Here's some write-up of where I am!


Up and Running!

These are services I got going with little effort, currently powering the PABLO EXTENDED UNIVERSE.

Core site/blog

You can see it at: https://morepablo.com

Replaces: WordPress.com…? Moreso than having my version of an existing product, having (and using, and maintaining) a personal website of any kind is a strange thing to do. The main person who comes to mind is jwz, and he's a web dinosaur. Man doesn't even use tabbed browsing.

(Kind of) replaces: Facebook. Not in a feature sense, but in a "here's what my life looks like" sense. I've posted a curated sense of life events here, either bigs ones (Asia trip, my year in review posts) or little ones (when I moved, a literal photo, Sapo getting sick).

also, LinkedIn and/or Medium. I see a lot of people try to develop their #PersonalBrand with their posts on industry or whatnot, but I would never host serious words on another website. Delivering text is the one thing the Internet has always been good at, and I've seen too many platforms go down or go bad to risk losing them.

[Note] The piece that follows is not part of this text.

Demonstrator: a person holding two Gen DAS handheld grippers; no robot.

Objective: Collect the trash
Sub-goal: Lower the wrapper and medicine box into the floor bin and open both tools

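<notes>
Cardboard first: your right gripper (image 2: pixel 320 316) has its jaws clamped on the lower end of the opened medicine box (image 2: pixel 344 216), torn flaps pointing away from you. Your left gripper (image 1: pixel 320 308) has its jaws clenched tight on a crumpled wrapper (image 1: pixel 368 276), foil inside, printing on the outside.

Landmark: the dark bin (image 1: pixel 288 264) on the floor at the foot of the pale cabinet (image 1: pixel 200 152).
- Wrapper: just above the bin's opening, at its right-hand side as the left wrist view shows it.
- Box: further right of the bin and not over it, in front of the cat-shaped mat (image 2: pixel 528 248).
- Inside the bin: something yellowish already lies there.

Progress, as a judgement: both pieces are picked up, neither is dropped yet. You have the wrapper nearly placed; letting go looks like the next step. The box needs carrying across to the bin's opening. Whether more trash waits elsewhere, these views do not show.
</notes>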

How I did it: All the gory details are here, but the short version: I wrote a static site generator and have a GitHub repo with the sources, then push and serve from S3. It costs less than a dollar a month.

Should others do this? Host a site? Definitely! More personal websites! More RSS feeds! More comment threads with healthy communities!

Do it my way? Heavens no. Even if you're a software person and insist on doing it with a static site generator, at least do it with something like Jekyll and GitHub Pages. I wrote up some advice for blogging in 2013 that I think still holds up: most people should buy a domain and point it to a WordPress install.

Discourse

Discourse is an open-source app for communities, meant to replace old-school forum software for communities like Something Awful or Team Liquid. It's powering the comments of my blog posts, but also exists as a standalone site that, in theory, could be an online community with posts and discussions and things.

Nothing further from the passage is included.